Vega Building

It was 12 years ago that the closure of the iconic Caffyns garage on Kingsway in Hove was announced. Demolition followed, despite the building’s status as one of the finest examples of inter-war development in the town.

The adoption of the Modernist style by Caffyns was no accident. The famous Sussex car dealer rapidly expanded during the 1930s, at which point a conscious decision was taken to embrace the new. Modernist branches were built in Haywards Heath in 1935 and in East Grinstead in 1936. Hove’s was completed in 1938. This very international style of architecture influenced, and took influence from, boats, cars and planes.

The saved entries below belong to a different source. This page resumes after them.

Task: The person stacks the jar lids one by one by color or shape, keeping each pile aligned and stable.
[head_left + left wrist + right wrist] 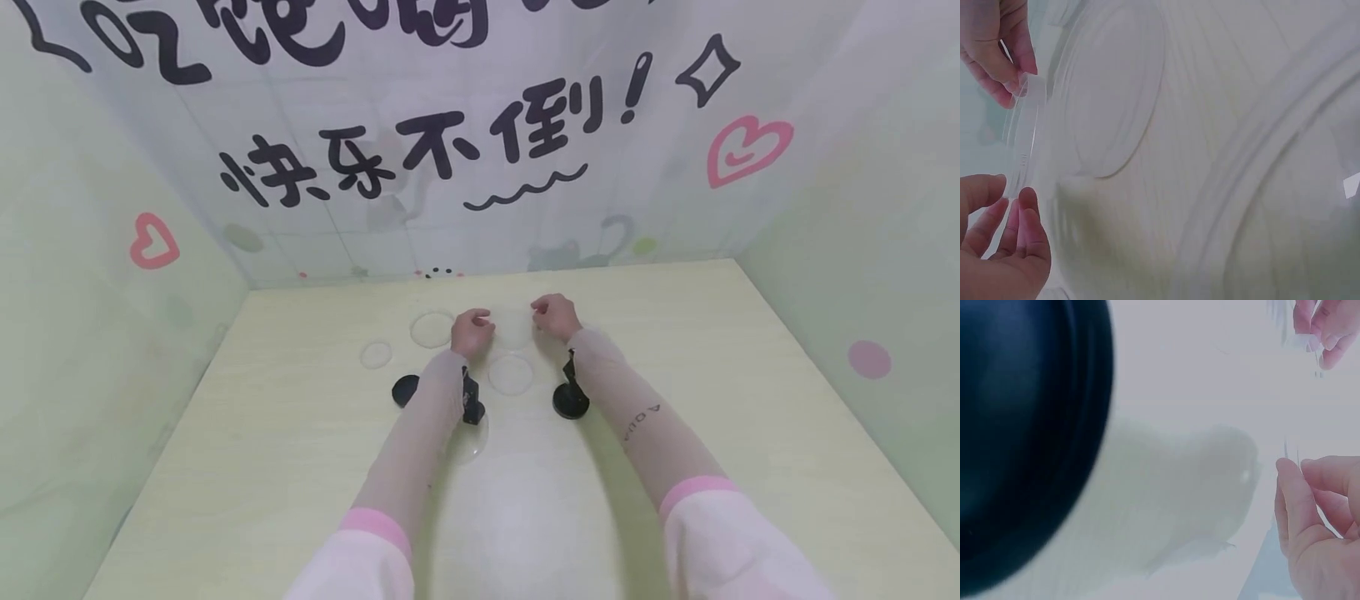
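Note:
Between both hands stands a clear round plastic lid (1025, 131), shallow with a low rim and seen nearly edge-on in the left wrist view. My left hand (472, 332) pinches one side of it between thumb and fingers. On the opposite side, the fingertips of my right hand (557, 317) pinch its edge. In the head view the held lid (513, 327) is so see-through that its outline is faint. Just in front of it lies another clear round lid (511, 375) on the table.
Left of the left hand lie a clear round piece (432, 329) and a smaller one (377, 354). A further clear disc (472, 437) lies partly under the left forearm. Black round pieces sit near each forearm, one left (406, 390), one right (571, 402). A printed curtain (480, 233) hangs behind the table.

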Tool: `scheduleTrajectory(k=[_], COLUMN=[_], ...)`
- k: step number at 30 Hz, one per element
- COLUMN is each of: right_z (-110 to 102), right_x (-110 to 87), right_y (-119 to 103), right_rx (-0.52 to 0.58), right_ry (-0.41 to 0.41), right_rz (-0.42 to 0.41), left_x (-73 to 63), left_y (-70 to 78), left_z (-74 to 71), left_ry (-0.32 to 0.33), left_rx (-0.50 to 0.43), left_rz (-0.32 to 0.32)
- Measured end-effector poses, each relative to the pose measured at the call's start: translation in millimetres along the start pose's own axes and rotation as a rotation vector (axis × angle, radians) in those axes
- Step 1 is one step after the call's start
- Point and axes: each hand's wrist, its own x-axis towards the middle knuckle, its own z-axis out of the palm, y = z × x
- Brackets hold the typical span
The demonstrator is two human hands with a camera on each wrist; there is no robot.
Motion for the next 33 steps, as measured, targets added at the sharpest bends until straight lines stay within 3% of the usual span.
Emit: scheduleTrajectory(k=[2,4,5,8,11,12,16,23,33], right_z=[-10.5,-26.4,-35.1,-58.2,-70.5,-72.4,-74.9,-73.3,-68.5], right_x=[-10.3,-32.6,-46.9,-86.8,-112.0,-116.2,-122.3,-125.9,-130.2], right_y=[-19.6,-56.2,-78.9,-139.3,-174.6,-179.9,-189.1,-197.0,-204.1], right_rx=[0.023,0.043,0.046,0.091,0.124,0.136,0.186,0.224,0.252], right_ry=[-0.013,-0.021,-0.027,-0.05,-0.06,-0.061,-0.071,-0.091,-0.136], right_rz=[0.008,0.012,0.029,0.073,0.097,0.091,0.08,0.083,0.087], left_x=[0.9,-0.8,5.2,7.0,5.6,-1.5,-11.1,-18.9,-29.1], left_y=[3.0,9.0,3.1,2.5,3.8,11.1,16.8,17.6,13.9], left_z=[-2.9,-8.2,-8.6,-13.6,-18.2,-21.6,-31.5,-47.2,-67.0], left_ry=[-0.003,-0.025,-0.022,-0.02,-0.013,-0.017,-0.042,-0.109,-0.176], left_rx=[-0.022,-0.035,-0.062,-0.061,-0.035,-0.006,-0.006,-0.121,-0.105], left_rz=[0.009,-0.008,0.043,0.078,0.089,0.052,0.06,0.033,0.042])
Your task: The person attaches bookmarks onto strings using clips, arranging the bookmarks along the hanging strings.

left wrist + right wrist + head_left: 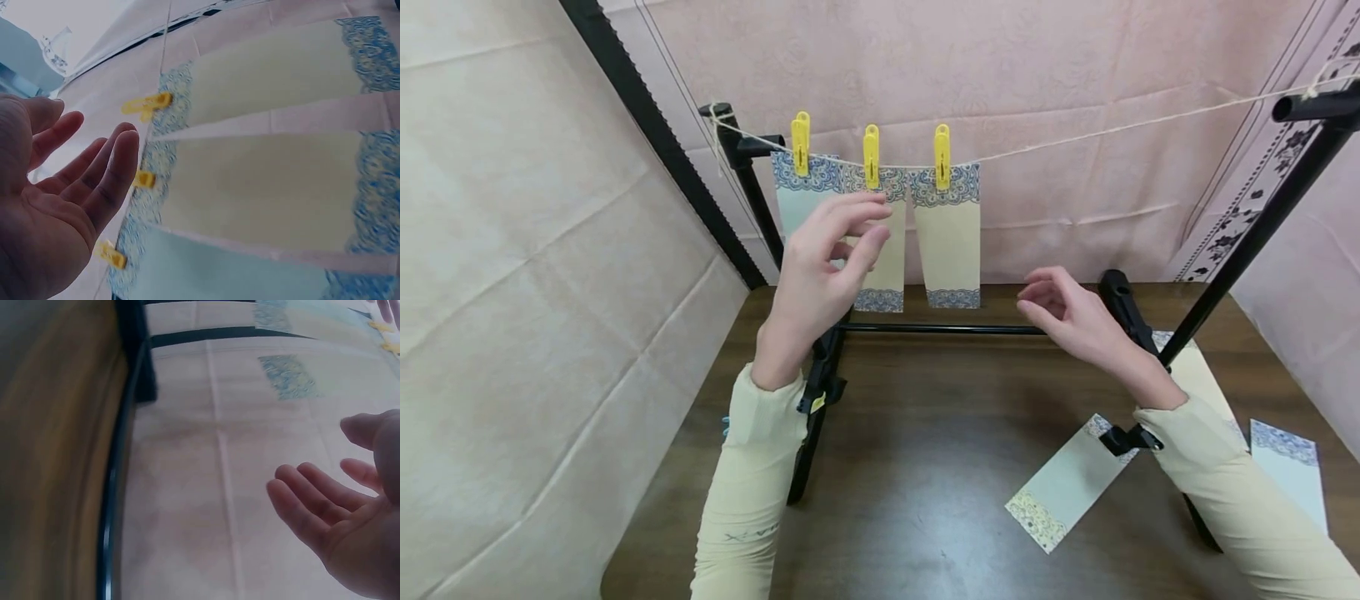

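Observation:
Three patterned paper cards hang side by side on a string, each under a yellow clothespin: a pale blue card (795,204) at left, a cream card (887,250) in the middle and another cream card (951,242) at right. In the head view my left hand (823,258) is raised before the left and middle cards, partly hiding them. Its fingers are loosely bent around nothing, apart from the clothespins (145,179) in the left wrist view. My right hand (1071,321) hovers right of the cards with relaxed fingers, and its palm (369,544) holds nothing.
The string (1120,127) runs between two black frame posts, the right post (1255,233) leaning outward. On the brown table (925,467) lies a pale blue card (1067,487) near a black clamp (1123,440). More cards, one a blue-edged card (1288,467), lie under and beside my right forearm.

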Available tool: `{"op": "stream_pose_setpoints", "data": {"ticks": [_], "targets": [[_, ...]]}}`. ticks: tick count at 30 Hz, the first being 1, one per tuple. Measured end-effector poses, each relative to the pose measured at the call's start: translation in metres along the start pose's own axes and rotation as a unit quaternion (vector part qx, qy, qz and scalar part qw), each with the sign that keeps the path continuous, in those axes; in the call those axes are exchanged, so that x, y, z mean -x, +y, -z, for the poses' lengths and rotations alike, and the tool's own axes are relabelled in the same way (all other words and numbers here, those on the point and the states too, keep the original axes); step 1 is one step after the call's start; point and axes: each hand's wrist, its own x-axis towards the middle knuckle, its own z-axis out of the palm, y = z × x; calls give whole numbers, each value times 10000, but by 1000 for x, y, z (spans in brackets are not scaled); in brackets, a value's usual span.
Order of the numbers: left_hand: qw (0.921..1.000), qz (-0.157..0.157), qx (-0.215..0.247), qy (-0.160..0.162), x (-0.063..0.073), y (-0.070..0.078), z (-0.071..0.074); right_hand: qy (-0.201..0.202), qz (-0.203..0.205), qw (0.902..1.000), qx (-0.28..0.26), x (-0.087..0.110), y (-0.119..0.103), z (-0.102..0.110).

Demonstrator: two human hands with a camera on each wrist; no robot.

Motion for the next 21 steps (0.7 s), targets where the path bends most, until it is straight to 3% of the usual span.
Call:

The link between Modernism and planes was welcomed in the naming of a brand new block of flats on the old Caffyns site. The nearly-finished ‘Vega Building’, built to the designs of London-based PTE, has just been unveiled. The Lockheed Vega was used by Amelia Earhart in 1928 to fly from Canada to Northern Ireland in what was the first solo trans-Atlantic flight by a woman. There is another plane link, of which I am not sure that others are aware, which is that aircraft parts were actually manufactured on the site during the Second World War.

The Vega Building is owned by Southern Housing Group and consists of 40 flats over four storeys. There is also an underground car park. Just like the structure that it replaced, it features white render, stark lines and ribbon windows. I particularly like the balconies’ glass panels which come in a variety of sea-inspired colours. The building’s round corner bays actually feature curved panes of glass, which is most pleasing.

Frosted glass throughout the stairwells (in what I interpreted as the popular Art Deco eau de Nile colour) reminded me of Lalique’s work throughout the Glass Church in Jersey. One criticism though is that these lovely tall panels obscure views across Hove, sea and Downs.

Extra special effort has been put into getting the signage throughout the building right by Richard Wolfstrome and Andy Parsons of Brighton-based branding consultancy Yelo Wolf. The Avant Garde font has been employed in satin stainless steel on doors, corridors and stairwells alongside sleek cut-outs of the Vega itself.

Attention to detail on this project is serious. Lighting in the central glass panels actually rises and falls with the tides, no doubt as a beacon to any passing pilots who fancy a sea-landing.